I remember how strange it was that our bathroom towels never seemed to dry.

I remember taking surf lessons in the ice cold water, even with a wetsuit on it was impossibly cold. I was secretly happy there was a sea lice outbreak so I had a legitimate reason to not go in the water for a while.

I remember us going on a nightmare snowboarding trip up north with the Wheelers (our first friends that were there from AZ, too, for the same reason). It was negative 20 degrees that day. I did one run and felt like I had shattered my knee caps. It was ice, like trying to cut an edge on a metal table. It wasn't worth the hassle and cost of going. I knew we wouldn't be back. I cried in the lodge and threw my boots across the floor at the fire place. I knew it was the end of a hobby I loved for a long, long while. I didn't know then that NY in and of itself was its own hobby waiting for us to explore.

I remember once I stopped being a big baby, I dried my tears and had lunch with my husband and friends. Mike took off his waterproof overalls and had on these sweatpants that were super thin and somewhat fitted. I was sitting across from him as he stood up at the table to take off his coat.
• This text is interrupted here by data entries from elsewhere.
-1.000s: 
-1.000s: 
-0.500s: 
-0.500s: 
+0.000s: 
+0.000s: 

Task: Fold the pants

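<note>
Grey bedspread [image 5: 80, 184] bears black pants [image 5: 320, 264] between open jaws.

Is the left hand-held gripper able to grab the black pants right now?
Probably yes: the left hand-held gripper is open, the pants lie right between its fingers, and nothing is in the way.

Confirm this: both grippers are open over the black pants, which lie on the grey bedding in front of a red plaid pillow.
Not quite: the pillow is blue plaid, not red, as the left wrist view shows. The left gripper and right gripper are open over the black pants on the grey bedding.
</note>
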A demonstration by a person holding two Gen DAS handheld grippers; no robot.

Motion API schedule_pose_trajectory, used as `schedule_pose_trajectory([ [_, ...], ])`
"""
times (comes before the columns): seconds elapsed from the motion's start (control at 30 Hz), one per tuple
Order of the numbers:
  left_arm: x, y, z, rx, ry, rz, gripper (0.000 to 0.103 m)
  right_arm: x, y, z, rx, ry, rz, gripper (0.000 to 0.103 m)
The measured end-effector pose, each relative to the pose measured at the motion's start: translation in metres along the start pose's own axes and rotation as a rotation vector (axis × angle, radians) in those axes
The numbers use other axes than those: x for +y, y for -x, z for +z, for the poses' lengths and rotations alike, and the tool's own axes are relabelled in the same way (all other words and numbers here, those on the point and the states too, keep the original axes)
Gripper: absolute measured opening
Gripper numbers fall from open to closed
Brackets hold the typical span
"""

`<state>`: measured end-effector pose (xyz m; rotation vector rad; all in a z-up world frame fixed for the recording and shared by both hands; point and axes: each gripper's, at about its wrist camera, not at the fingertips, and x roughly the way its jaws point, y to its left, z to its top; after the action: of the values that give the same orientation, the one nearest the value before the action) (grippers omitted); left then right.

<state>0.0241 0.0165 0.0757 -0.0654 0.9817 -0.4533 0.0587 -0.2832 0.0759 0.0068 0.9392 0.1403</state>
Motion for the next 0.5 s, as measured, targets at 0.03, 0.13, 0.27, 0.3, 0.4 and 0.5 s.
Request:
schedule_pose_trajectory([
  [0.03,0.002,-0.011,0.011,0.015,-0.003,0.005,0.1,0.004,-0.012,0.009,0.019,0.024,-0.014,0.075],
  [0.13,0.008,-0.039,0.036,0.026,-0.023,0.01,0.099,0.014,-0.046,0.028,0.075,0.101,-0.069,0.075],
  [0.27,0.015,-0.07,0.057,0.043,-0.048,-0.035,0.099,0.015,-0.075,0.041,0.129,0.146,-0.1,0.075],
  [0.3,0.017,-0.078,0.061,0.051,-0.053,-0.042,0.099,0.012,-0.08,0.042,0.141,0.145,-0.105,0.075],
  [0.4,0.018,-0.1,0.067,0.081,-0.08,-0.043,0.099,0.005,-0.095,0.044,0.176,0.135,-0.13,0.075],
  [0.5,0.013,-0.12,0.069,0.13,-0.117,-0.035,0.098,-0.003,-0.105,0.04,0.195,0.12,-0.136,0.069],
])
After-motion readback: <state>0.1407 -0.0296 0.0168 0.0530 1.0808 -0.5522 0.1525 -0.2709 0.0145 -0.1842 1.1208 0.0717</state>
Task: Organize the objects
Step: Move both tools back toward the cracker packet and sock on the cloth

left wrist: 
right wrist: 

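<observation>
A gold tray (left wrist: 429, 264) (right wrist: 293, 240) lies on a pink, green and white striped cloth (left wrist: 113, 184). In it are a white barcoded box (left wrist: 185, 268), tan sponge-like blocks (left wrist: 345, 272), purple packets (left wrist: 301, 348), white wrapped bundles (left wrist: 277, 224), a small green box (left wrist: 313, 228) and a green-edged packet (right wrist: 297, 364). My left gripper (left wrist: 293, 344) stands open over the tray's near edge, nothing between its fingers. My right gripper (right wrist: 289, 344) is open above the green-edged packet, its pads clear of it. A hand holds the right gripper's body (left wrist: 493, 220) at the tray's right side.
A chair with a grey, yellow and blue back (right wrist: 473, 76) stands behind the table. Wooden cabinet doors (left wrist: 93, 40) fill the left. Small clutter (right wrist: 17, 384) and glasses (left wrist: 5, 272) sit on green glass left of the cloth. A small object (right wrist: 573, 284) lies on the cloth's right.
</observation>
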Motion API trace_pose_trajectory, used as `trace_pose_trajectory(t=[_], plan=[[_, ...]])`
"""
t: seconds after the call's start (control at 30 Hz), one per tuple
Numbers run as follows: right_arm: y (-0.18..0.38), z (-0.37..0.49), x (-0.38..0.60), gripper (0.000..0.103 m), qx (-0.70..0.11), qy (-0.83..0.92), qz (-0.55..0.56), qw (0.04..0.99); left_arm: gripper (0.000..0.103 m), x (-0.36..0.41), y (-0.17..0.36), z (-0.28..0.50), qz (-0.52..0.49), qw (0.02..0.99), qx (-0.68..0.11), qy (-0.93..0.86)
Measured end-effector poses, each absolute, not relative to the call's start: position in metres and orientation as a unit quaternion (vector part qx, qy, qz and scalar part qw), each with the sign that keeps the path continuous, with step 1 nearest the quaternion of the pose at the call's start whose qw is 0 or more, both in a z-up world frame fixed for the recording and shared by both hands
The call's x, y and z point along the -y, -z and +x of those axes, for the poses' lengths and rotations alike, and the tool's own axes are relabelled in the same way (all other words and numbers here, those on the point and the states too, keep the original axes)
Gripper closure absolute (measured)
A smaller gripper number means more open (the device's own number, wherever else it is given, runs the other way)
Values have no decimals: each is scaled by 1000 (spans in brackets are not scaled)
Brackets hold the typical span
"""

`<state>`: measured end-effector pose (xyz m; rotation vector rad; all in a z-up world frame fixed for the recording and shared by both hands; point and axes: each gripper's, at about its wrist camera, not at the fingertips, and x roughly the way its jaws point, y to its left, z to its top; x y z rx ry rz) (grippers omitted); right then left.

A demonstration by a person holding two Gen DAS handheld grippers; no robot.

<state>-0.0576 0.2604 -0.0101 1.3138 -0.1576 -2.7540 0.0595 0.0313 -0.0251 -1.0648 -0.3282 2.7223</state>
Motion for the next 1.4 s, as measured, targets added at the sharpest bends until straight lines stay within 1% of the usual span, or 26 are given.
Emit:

In my mind I thought of doing something that seemed funny in my head, but I didn't actually realize I was acting on the thought. In the middle of a busy lodge I reached out and grabbed his package. I don't know why. The best part is he totally stood there like it was no big deal. Hey getting your junk grabbed in public is totally normal, we do this all the time. Anybody else wanna piece of me?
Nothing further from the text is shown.